但是为了仅针对stdin工作，您可以在fork 中创建一种脚本：

printf "%s %s\n" 9 4 3 1 77 2 25 12 226 664 | {
    TOTAL=0
    while read A B;do
        ((TOTAL+=A-B))
        printf "%3d - %3d = %4d -> TOTAL= %4d\n" $A $B $[A-B] $TOTAL
    done
    echo "Out of the loop total:" $TOTAL
  }

Will give:

会给：

  9 -   4 =    5 -> TOTAL=    5
  3 -   1 =    2 -> TOTAL=    7
 77 -   2 =   75 -> TOTAL=   82
 25 -  12 =   13 -> TOTAL=   95
226 - 664 = -438 -> TOTAL= -343
Out of the loop total: -343

Note: $TOTALcould not be used in main script(after last right curly bracket }).

注意：$TOTAL不能在主脚本中使用（在最后一个右大括号之后}）。

Using lastpipebash option

使用lastpipebash 选项

As @CharlesDuffy correctly pointed out, there is a bash option used to change this behaviour. But for this, we have to first disablejob control:

正如@CharlesDuffy 正确指出的那样，有一个 bash 选项用于改变这种行为。但为此，我们必须首先禁用作业控制：

shopt -s lastpipe           # Set *lastpipe* option
set +m                      # Disabling job control
TOTAL=0
printf "%s %s\n" 9 4 3 1 77 2 25 12 226 664 |
  while read A B;do
      ((TOTAL+=A-B))
      printf "%3d - %3d = %4d -> TOTAL= %4d\n" $A $B $[A-B] $TOTAL
    done

  9 -   4 =    5 -> TOTAL= -338
  3 -   1 =    2 -> TOTAL= -336
 77 -   2 =   75 -> TOTAL= -261
 25 -  12 =   13 -> TOTAL= -248
226 - 664 = -438 -> TOTAL= -686

echo final total: $TOTAL
-343

This will work, but I (personally) don't like this because this is not standardand won't help to make script readable. Also disabling job control seem expensive for accessing this behaviour.

这会起作用，但我（个人）不喜欢这样，因为这不是标准的并且无助于使脚本可读。同样禁用作业控制对于访问此行为来说似乎很昂贵。

Note:Job controlis enabled by default only in interactivesessions. So set +mis not required in normal scripts.

注意：默认情况下仅在交互式会话中启用作业控制。所以在普通脚本中不需要。set +m

So forgotten set +min a script would create different behaviours if run in a console or if run in a script. This will not going to make this easy to understand or to debug...
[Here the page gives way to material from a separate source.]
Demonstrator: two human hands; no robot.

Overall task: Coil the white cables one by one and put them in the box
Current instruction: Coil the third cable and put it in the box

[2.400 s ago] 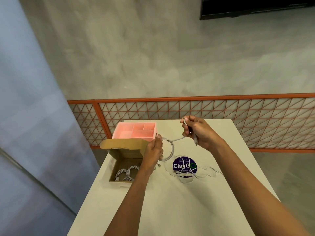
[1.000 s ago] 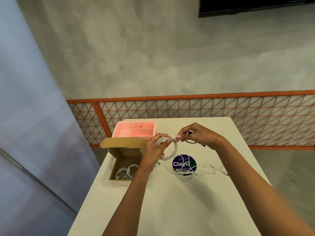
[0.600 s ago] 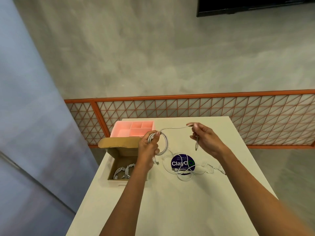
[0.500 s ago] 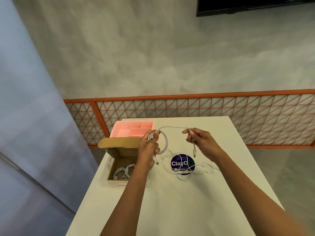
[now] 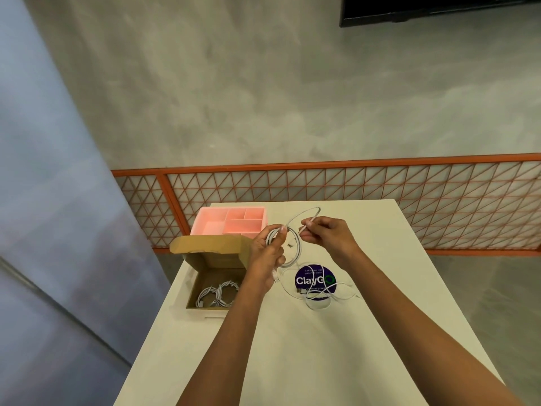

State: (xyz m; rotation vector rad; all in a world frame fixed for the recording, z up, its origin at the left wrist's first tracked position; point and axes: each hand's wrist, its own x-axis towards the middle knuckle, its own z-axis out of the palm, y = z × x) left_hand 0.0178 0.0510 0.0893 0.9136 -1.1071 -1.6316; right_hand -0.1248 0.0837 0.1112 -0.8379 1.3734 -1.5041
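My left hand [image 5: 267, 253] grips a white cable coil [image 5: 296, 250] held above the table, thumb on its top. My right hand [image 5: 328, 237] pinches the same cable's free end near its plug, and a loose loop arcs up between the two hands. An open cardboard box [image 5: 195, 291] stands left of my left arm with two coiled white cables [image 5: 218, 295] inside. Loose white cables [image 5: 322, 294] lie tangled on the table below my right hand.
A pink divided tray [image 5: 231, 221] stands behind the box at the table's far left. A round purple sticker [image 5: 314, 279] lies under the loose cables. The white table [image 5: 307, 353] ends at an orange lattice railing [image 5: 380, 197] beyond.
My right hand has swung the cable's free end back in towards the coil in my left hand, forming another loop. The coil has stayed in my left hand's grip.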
因此set +m，如果在控制台中运行或在脚本中运行，则在脚本中遗忘会产生不同的行为。这不会使它易于理解或调试......

First, this pipe-chain is executed:

首先，执行这个管道链：

echo first second | read A B

then

然后

echo $A-$B

Because the read A Bis executed in a subshell, A and B are lost. If you do this:

因为read A B在子shell中执行，A和B都丢失了。如果你这样做：

echo first second | (read A B ; echo $A-$B)

then both read A Band echo $A-$Bare executed in the same subshell (see manpage of bash, search for (list)
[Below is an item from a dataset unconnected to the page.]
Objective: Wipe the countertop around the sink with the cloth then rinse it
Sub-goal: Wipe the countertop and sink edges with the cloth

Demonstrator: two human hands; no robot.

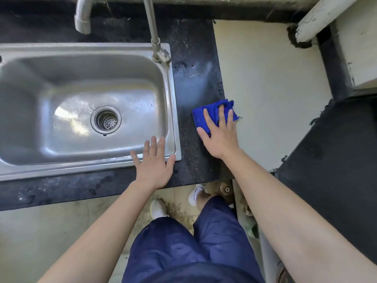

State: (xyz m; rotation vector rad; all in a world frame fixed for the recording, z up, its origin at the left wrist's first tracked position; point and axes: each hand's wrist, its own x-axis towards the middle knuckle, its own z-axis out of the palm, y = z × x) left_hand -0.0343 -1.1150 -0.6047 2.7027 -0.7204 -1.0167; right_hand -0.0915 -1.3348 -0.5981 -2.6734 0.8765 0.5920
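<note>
A folded blue cloth (212, 111) lies on the dark speckled countertop (193, 82) just right of the steel sink (81, 99). My right hand (220, 133) presses flat on the cloth with straight fingers. My left hand (154, 164) rests open on the sink's front right corner rim, fingers spread. The tap (155, 37) rises from the sink's back right corner. A drain strainer (106, 120) sits in the wet basin.
A cream surface (269, 88) adjoins the dark strip on the right. White pipes (82, 17) stand behind the sink and at the upper right. A dark counter section (336, 170) runs along the right. Below, my legs and white shoes stand on a dirty floor.
</note>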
然后既read A B与echo $A-$B在相同的子shell被执行（见的bash手册页，搜索(list)

a much cleaner work-around...

一个更清洁的解决方法......

read -r a b < <(echo "$first $second")
echo "$a $b"

This way, read isn't executed in a sub-shell (which would clear the variables as soon as that sub-shell has ended). Instead, the variables you want to use are echoed in a sub-shell that automatically inherits the variables from the parent shell.
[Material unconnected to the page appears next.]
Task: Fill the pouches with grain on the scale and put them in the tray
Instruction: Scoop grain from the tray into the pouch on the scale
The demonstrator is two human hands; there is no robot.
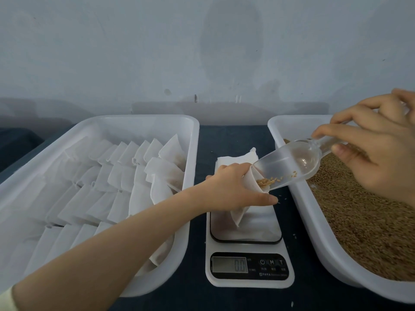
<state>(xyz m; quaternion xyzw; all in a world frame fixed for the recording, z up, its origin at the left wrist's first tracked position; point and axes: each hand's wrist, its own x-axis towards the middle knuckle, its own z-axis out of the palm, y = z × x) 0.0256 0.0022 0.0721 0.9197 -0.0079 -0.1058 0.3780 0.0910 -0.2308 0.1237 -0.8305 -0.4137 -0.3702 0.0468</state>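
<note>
My left hand [233,187] grips a white pouch [241,212] by its open mouth above the scale [247,250]. Its lower corner hangs down to the steel platform. My right hand [372,149] pinches the handle of a clear plastic scoop [289,167], tilted down to the left with its lip in the pouch mouth. A few brown grains lie at the scoop's lip and in the pouch opening. The display reads 0.0. The white tray [190,140] on the left holds several rows of filled pouches. The tray [298,198] on the right holds loose grain [359,221].
A stack of empty white pouches [233,161] lies behind the scale on the dark table [224,135]. A few stray grains lie on the table around the scale. A pale wall stands close behind the trays.
</note>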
这样， read 不会在子 shell 中执行（它会在子 shell 结束后立即清除变量）。相反，您要使用的变量会在子 shell 中回显，该子 shell 会自动从父 shell 继承变量。

What you are seeing is the separation between processes: the readoccurs in a subshell - a separate process which cannot alter the variables in the main process (where echocommands later occur).

您所看到的是进程之间的分离：read发生在子外壳中 - 一个单独的进程，它不能改变主进程中的变量（echo命令稍后发生）。

A pipeline (like A | B) implicitly places each component in a sub-shell (a separate process), even for built-ins (like read) that usually run in the context of the shell (in the same process).

管道（如A | B）隐式地将每个组件放置在一个子外壳（一个单独的进程）中，即使对于read通常在外壳的上下文中（在同一进程中）运行的内置函数（如）也是如此。

The difference in the case of "piping into while" is an illusion. The same rule applies there: the loop is the second half of a pipeline, so it's is in a subshell, but the wholeloop is in the samesubshell, so the separation of processes does not apply.

“piping into while”的差异是一种错觉。同样的规则适用于那里：循环是管道的后半部分，所以它在一个子壳中，但整个循环在同一个子壳中，所以进程的分离不适用。